Relié à un ordinateur ou un piano, Balázs Zságer, 36 ans, a le regard fatigué de l’oiseau de nuit. Un pied dans la scène électro rock en Hongrie, un autre à l’étranger, il raconte la mélancolie de la musique pop en Europe de l’Est et les difficultés pour ses albums à succès de dépasser les frontières.

Une tête de moineau sur un corps longiligne. Les yeux rougis, Balázs Zságer s’installe dans l’un des plus vieux cafés de Budapest, sur Andrassy Ut, en face de l’Opéra de la capitale hongroise. De hauts plafonds culminent au dessus de nos crânes mouillés. Dehors, il pleut des cordes. Zagar (son nom de scène) me tend son dernier album, le deuxième, fière comme un gosse : « C’est le disque de la maturité. J’y vois quelque chose de spirituel. » Sur la pochette de Cannot walk, fly instead, sorti fin 2007, on voit les cinq membres de la formation dans une forêt sombre d’arbres nus, un soleil puissant comme un projecteur éclairant leurs visages. « Cet album est une sorte d’échappatoire virtuel pour échapper à la vie urbaine. » Influencé par le rock et le hip-hop, la musique de Balázs Zságer s’écoute à la radio et surtout dans les endroits branchés de Budapest. Mais gare aux étiquettes.

Une Yonderboï aventure

(Photo:Zagarmusic.com)Zságer n’est pas un jeune bidouilleur de génie tout droit sorti de son garage. Disons que la découverte de l’ordinateur et des ses infinies possibilités musicales, sur les bancs de l’école, est une étape déjà lointaine, comme celle, plus folle, de s’adonner au jazz et à la pratique de l’improvisation au piano. Si sa bouille garde les traits de l’adolescence, le musicien de 36 ans a déjà 150 concerts dans les pattes, des dates qu’il a effectuées dans les plus grandes villes du continent européen. Au sein du Quintet d’un autre Hongrois du nom de László Fogarasi, alias Yonderboï, il a participé au succès de l’album Shallow and profound, sorti en 2000. Ce disque marque l’histoire de la musique électro en Hongrie, après les premiers pas de géants du groupe Anima Sound System. 

« C’était le tout début de la musique « lounge », alors que l’électro commençait vraiment à bien marcher.
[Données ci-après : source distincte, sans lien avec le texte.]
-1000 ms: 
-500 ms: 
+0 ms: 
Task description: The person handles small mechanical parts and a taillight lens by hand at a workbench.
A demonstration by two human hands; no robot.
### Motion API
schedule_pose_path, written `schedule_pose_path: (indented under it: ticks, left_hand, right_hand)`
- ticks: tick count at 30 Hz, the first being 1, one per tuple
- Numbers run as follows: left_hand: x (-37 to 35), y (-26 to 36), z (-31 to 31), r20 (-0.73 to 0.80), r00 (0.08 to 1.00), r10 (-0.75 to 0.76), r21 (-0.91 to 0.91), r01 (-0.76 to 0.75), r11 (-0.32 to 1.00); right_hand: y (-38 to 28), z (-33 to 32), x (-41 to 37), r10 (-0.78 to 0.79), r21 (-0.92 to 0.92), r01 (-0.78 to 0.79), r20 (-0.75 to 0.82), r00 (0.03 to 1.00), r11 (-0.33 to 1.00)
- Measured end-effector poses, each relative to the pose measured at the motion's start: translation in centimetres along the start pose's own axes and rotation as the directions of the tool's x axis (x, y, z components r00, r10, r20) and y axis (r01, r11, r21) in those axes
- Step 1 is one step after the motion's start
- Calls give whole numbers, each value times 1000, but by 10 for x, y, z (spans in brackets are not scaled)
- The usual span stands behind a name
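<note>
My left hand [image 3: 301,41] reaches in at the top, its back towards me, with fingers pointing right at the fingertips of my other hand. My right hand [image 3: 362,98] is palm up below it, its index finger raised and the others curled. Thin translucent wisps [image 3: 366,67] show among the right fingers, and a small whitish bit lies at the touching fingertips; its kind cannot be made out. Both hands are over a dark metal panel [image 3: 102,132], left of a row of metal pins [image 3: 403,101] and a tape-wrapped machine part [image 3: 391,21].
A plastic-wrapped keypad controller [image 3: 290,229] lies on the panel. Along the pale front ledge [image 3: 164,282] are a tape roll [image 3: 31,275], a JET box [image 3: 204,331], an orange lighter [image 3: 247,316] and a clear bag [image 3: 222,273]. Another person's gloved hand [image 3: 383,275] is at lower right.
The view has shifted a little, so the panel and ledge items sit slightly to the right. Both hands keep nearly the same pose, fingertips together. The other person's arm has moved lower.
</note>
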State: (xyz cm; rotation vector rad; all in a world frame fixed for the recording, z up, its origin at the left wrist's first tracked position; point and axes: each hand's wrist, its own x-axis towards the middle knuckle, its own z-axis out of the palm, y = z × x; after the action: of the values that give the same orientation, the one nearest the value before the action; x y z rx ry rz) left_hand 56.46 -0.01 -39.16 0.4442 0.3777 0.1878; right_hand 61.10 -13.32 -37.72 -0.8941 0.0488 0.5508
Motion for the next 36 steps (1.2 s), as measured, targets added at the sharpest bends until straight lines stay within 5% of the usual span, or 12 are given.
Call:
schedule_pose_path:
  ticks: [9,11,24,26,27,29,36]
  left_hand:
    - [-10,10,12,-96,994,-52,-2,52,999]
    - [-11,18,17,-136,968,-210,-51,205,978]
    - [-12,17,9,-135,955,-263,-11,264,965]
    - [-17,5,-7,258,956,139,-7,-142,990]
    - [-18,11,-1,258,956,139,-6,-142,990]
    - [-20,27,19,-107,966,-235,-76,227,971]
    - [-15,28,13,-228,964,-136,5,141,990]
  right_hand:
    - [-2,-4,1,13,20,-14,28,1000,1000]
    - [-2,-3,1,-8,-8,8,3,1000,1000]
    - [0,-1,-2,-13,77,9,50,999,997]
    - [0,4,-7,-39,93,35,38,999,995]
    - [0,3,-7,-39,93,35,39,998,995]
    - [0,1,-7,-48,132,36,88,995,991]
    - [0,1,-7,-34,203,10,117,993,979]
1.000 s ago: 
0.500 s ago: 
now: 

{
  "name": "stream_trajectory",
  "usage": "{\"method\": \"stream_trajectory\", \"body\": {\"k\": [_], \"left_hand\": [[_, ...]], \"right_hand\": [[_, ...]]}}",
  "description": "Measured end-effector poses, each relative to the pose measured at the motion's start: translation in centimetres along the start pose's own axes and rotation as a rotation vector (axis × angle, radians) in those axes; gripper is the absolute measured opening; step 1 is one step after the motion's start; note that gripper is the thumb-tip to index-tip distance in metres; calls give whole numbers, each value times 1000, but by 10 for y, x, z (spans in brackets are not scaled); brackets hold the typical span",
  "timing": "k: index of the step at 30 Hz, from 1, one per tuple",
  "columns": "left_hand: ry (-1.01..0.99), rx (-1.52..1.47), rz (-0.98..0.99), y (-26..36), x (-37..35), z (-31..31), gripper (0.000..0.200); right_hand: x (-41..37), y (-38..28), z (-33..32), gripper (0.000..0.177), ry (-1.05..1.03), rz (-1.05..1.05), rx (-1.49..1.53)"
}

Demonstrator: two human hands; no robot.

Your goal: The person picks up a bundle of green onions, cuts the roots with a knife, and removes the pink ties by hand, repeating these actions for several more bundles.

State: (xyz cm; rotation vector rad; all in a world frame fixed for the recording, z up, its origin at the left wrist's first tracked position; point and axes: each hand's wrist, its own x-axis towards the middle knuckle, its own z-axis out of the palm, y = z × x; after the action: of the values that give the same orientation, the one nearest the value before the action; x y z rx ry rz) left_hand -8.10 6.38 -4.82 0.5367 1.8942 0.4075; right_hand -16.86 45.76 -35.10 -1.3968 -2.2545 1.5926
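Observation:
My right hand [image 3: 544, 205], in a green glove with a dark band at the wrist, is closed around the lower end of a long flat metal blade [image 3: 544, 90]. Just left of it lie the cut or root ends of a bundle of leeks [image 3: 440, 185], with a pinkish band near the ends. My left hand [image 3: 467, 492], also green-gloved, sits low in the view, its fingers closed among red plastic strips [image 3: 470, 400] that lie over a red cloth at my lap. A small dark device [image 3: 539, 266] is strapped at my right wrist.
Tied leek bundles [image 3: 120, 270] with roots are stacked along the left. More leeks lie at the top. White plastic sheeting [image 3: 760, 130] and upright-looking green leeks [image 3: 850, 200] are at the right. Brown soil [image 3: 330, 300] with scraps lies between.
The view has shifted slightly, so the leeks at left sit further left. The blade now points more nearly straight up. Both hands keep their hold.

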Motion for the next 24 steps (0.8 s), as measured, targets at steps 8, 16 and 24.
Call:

Yonderboï Quintet est soudain devenu connu en Hongrie et a su se faire une réputation à l’étranger », se souvient Zságer. Les interviews s’enchaînent, comme les scènes. En Allemagne, au Pays-Bas, en France… Les musiciens vont à la rencontre de publics différents. « Nous étions des jeunes gars venus d’un pays inconnu et je crois qu'à l'époque, les spectateurs ont ressenti cette différence culturelle ! » La percée d’un groupe de l’Est à l’Ouest est pourtant une chose difficile, voir exceptionnelle : « En Europe, il y a tellement d’influences, venus du Net surtout, c’est difficile de sortir de la masse. Il faut savoir jouer de toutes ces racines. »

(Photo:Zagarmusic.om)

Un marché dans un mouchoir de poche

Difficile aussi d’exporter un CD. La case « lounge » devient vite trop petite pour le jeune artiste. L’aventure Yonderboï révolue, la réputation de Zságer, au moins sur le marché hongrois, n’est plus à faire. Toujours accompagné de sa table de mixage, de son piano fender rhodes et d’un synthé, le musicien reforme un groupe dès 2001. Simplement, sous le nom de Zagar. Son premier album Local Broadcast (2002) figure dans la liste des 50 albums les plus importants en Hongrie, un classement du magazine WAN2

Le dernier album On Cannot walk, fly instead’s (2007) et notamment la chanson Wings of love, passe en boucle sur les ondes. Un succès commercial couronné par le prix Fonogram en janvier 2008, l’équivalent des Victoires de la musique en France. Zságer poursuit ses expérimentations musicales, notamment au sein du Théâtre nationale de Hongrie où il est le seul musicien éléctro commissionné par l’Etat, et aux Etats-Unis, où il s’amuse à écrire quelques bandes originales de la série policière CSI. Mais pourtant, hors des frontières hongroises, la carrière européenne du groupe Zagar patauge : « Nous devons toujours tout recommencer à zéro à l’étranger, même si on a déjà des bons contacts avec des gens comme Alan Mc gee ou Busy P et sa maison de production Ed Banger, raconte Zságer, le marché hongrois est trop petit et être bien distribué à l’étranger relève de l’impossible ».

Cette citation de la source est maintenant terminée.